* _The problem_
Your answer should be the lines of the material that include the word "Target".

* _Data excerpts_
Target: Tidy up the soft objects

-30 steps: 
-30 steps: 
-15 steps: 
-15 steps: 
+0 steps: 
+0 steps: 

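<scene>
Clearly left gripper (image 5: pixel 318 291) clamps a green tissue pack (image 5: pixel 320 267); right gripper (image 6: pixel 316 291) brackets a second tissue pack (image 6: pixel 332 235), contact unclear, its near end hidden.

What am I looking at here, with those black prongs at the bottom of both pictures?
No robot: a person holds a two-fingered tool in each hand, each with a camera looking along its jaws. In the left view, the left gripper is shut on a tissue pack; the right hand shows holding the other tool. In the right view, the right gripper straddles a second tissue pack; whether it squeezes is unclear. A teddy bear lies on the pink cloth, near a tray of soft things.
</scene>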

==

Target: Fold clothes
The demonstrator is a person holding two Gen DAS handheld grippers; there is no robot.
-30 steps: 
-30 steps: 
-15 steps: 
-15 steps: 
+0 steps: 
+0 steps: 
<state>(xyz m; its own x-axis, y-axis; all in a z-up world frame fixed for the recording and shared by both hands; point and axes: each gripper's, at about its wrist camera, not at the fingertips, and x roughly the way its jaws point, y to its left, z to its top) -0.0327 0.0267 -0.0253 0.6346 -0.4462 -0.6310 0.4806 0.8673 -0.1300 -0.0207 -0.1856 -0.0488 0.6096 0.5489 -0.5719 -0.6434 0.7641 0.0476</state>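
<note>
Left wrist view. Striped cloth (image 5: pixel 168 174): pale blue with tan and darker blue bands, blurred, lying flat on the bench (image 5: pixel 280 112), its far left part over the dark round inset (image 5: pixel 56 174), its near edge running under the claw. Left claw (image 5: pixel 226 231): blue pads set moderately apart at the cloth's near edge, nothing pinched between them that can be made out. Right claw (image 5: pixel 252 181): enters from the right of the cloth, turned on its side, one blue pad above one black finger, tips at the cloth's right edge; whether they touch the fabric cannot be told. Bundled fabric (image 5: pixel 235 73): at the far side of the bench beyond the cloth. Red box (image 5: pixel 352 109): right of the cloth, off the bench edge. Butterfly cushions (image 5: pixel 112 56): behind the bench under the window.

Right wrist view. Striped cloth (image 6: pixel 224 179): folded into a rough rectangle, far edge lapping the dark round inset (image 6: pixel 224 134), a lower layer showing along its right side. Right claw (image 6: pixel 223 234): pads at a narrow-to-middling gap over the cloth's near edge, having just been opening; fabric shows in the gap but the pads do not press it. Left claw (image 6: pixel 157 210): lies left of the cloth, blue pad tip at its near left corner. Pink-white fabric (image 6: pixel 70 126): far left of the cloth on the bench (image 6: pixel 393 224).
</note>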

* _Result for this task_
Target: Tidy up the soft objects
Target: Fold clothes

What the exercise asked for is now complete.